NationsBank Flexes Its Muscles Again In Deal for Houston's Charter

NationsBank Corp.'s recent agreement to buy Houston-based Charter Bancshares continued its recent pattern of launching preemptive bids for in-market acquisitions.

NationsBank, which is based in Charlotte, N.C., said last week that it will purchase 58% of Charter for $94.7 million in stock, or 2.5 times book value. NationsBank already owns the rest of Charter's stock, which it received in return for infusing $13 million of capital into the community bank in the mid-1980s.

Charter chairman and chief executive Jerry E. Finger said the NationsBank offer was so high that he didn't even bother to talk to any other banks. "This was just a preemptory bid," Mr. Finger said. "It's so far out of what has been paid for banks that I didn't have any other bidders."

The acquisition of Charter, which has $900 million of assets, resembles NationsBank's purchase of Atlanta-based Bank South Corp. last September. In that, a much larger deal, NationsBank's offer of $1.6 billion, or 240% of book, knocked other prospective bidders right out of the market.
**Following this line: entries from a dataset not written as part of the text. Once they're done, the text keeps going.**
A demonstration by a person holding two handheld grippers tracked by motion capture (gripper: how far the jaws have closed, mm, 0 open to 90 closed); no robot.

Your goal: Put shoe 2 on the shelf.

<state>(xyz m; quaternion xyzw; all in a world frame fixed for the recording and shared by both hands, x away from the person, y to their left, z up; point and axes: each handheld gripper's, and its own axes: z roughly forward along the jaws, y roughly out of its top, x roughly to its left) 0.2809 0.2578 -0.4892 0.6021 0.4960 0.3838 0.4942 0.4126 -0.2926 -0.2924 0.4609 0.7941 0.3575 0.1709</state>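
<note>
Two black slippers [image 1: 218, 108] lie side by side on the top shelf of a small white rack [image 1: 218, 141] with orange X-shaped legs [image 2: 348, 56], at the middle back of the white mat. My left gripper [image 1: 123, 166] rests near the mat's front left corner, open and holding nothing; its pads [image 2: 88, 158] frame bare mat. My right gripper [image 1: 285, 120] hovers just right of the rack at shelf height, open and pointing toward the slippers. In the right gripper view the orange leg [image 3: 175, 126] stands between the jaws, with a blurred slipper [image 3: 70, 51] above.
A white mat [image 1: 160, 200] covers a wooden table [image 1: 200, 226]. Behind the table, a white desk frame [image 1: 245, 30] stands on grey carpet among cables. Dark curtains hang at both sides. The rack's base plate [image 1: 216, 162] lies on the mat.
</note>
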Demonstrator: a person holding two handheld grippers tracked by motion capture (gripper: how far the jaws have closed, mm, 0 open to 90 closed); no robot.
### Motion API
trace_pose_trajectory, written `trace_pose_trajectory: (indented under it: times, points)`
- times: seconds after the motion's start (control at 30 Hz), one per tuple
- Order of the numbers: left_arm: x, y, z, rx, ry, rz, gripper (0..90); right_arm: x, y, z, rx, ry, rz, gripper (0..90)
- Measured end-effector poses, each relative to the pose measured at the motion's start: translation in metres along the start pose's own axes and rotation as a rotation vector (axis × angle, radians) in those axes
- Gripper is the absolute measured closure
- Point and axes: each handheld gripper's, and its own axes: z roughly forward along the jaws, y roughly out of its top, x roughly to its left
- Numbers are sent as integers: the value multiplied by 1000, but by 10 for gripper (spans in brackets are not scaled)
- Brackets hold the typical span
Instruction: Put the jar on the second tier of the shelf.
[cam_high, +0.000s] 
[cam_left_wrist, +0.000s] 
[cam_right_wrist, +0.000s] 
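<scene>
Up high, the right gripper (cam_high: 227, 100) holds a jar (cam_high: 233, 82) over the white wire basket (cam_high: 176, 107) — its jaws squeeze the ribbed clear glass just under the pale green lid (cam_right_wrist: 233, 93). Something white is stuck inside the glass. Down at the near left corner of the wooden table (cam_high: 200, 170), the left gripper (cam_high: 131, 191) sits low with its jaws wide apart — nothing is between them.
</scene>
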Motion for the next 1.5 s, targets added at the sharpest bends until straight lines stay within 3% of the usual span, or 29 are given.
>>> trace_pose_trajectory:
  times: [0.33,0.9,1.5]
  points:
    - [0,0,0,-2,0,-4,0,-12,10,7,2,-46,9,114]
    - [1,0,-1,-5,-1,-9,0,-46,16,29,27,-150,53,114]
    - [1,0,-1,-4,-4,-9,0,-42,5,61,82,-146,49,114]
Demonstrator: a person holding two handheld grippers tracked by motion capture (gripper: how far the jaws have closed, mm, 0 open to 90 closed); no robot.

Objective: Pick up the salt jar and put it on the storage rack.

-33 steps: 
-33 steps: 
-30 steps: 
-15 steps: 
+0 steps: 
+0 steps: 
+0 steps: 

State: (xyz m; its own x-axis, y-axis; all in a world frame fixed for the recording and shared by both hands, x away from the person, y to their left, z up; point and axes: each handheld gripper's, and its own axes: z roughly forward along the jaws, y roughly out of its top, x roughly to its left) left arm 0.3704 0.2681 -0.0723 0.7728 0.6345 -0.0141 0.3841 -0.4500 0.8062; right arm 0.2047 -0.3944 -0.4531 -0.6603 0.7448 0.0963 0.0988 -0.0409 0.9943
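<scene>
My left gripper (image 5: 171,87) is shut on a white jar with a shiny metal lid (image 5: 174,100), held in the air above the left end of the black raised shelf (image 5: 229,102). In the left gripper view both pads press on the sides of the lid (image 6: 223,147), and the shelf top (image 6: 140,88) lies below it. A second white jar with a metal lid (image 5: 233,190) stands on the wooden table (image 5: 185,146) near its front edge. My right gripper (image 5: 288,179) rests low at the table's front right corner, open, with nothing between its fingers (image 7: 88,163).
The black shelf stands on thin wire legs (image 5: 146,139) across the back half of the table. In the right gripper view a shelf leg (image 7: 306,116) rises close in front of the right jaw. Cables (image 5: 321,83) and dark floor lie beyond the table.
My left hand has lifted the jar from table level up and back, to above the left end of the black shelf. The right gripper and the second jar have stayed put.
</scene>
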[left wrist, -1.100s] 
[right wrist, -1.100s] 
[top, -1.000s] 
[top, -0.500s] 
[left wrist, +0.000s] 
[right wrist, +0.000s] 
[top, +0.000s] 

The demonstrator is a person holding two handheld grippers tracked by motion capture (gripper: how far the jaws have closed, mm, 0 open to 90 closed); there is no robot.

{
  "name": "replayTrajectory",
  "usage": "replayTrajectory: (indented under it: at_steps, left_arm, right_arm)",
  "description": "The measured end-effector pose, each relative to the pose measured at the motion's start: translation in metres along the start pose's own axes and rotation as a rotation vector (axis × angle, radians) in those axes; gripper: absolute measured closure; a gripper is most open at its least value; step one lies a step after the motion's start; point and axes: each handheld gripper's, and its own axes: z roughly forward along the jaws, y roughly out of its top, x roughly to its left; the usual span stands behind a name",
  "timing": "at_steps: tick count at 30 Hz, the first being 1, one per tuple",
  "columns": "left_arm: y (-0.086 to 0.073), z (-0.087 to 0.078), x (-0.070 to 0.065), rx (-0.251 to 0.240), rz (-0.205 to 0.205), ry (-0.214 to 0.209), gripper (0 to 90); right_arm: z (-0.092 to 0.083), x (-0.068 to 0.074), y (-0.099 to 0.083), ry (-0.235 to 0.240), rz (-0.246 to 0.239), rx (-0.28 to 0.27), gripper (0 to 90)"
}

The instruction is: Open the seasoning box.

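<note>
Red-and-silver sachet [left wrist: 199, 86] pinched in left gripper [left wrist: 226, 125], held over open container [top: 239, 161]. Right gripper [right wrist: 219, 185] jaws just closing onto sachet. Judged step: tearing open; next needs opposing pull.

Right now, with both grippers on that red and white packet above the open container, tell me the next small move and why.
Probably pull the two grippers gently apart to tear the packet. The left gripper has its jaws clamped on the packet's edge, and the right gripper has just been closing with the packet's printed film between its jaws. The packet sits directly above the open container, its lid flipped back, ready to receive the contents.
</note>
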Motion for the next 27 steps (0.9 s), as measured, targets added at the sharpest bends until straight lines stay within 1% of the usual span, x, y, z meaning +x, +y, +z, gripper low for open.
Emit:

NationsBank is able to make these deals work because of the in-market cost savings. But Robert B. Lane, president of NationsBank Texas, declined Friday to discuss the savings NationsBank will extract from Charter's expense base, except to note that only three or four branches of the two companies actually overlap.

NationsBank has 54 branches in the Houston area, including eight in supermarkets; Charter has 19, including five in grocery stores.

Mr. Lane said Charter's $700 million of deposits will increase NationsBank's 10% market share in Houston by an additional 1.7%. NationsBank will still remain No. 2 in Houston deposit share, after Chemical Banking Corp.'s Texas Commerce Bank unit.

Charter has not yet released its fourth-quarter earnings. For the first nine months of 1995, it earned $7.7 million, for a 1.21% return on assets and a 19.05% return on equity.

NationsBank provided $13 million of capital for Charter in two infusions, in 1986 and 1988, when the bank got caught up in the Texas recession and banking crisis. Despite the NationsBank stake, Mr. Finger often spoke of his interest in remaining independent.

"I had thought at some point we would be able to buy them out," Mr. Finger said. "But NationsBank and banks its size simply enjoy a lot higher efficiency than banks our size. Their cost of business is substantially less than our's and there is no way that we will be able to overcome that."